The patient’s experience is used too little in monitoring pharmacotherapy realisation
Increasing adherence to pharmacotherapy is one of the most significant ways to increase the cost-effectiveness of treatment – currently too many people quit their prescribed medication for a chronic disease. Therefore, the patient’s experience should not be ignored in studies investigating the effectiveness of pharmacotherapy, stresses Timo Purmonen, who is leading Oriola’s services related to market access and research of pharmaceuticals with marketing authorisation.
Is the patient the best expert on their treatment? This is a question we often get to respond to when we want to investigate how pharmacotherapy is realised as part of the patient’s daily routines. The patient does not necessarily have the best knowledge of various treatment options or which of them is medically the most suitable. However, the patient needs to understand why they have medication and how it is promoting their wellbeing.

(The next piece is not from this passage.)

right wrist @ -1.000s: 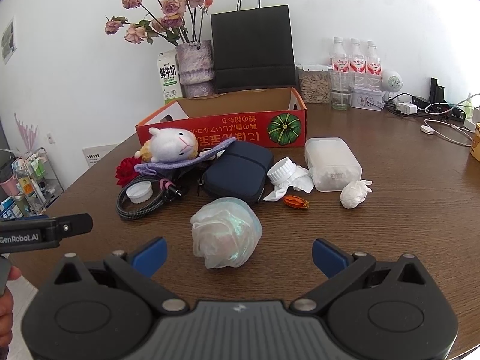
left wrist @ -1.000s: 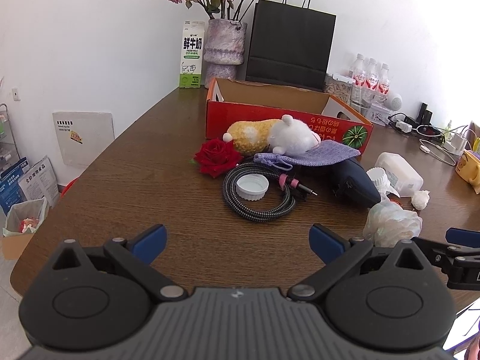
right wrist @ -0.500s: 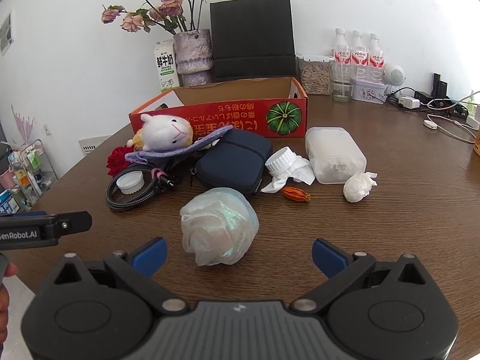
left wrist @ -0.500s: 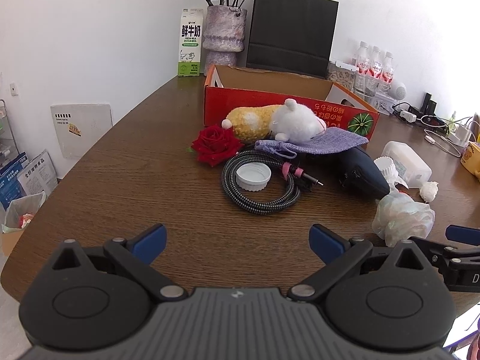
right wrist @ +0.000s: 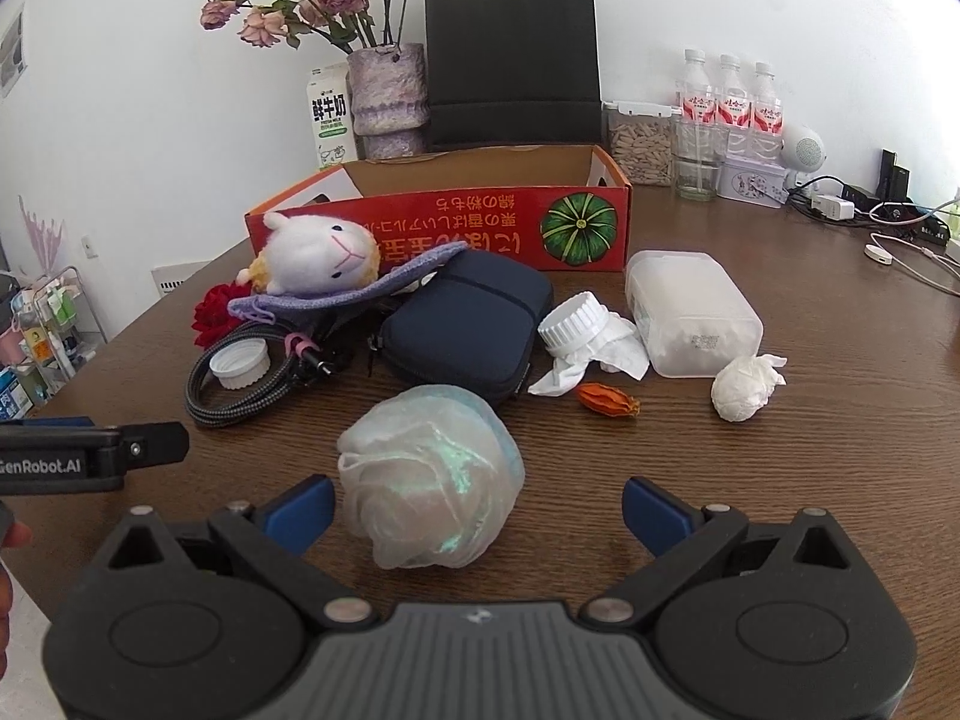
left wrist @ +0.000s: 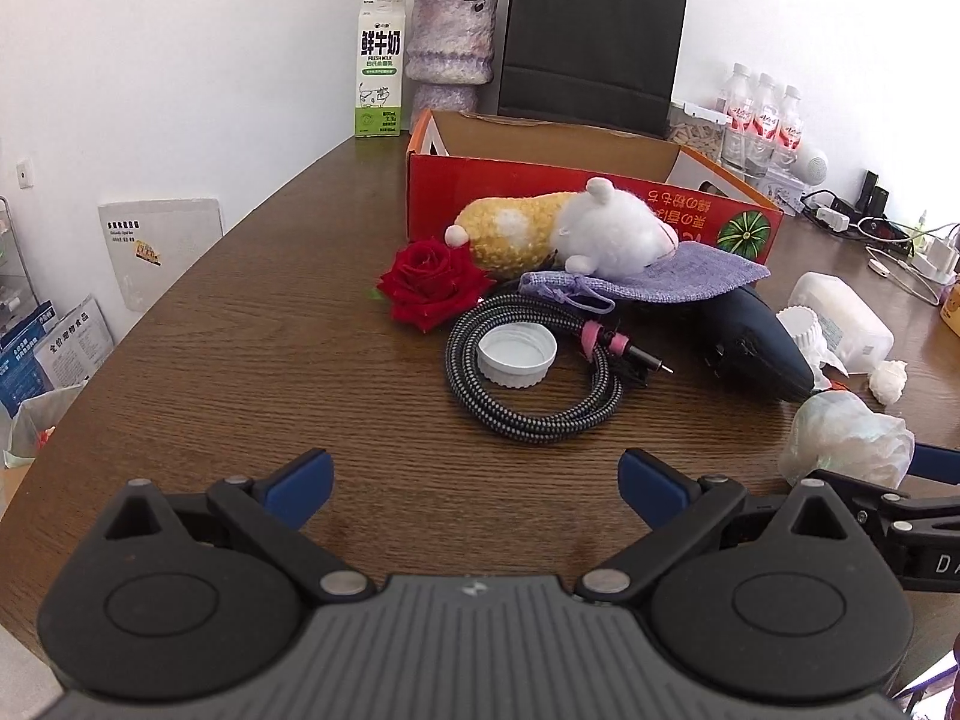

According to research, a significant share of patients quit or take irregularly their medication prescribed for a chronic disease. There might be many different reasons behind this, which can only be found out by asking the patients themselves. Patient surveys can be used to investigate for example how pharmacotherapy affects a cancer patient’s quality of life, is the medicine administration device simple to use for an asthma patient, or what kind of support an inflammatory bowel disease (IBD) patient would need for their pharmacotherapy. Since only consumed medication helps, increasing adherence to treatment is one of the best ways to increase the effectiveness and cost-effectiveness of pharmacotherapy.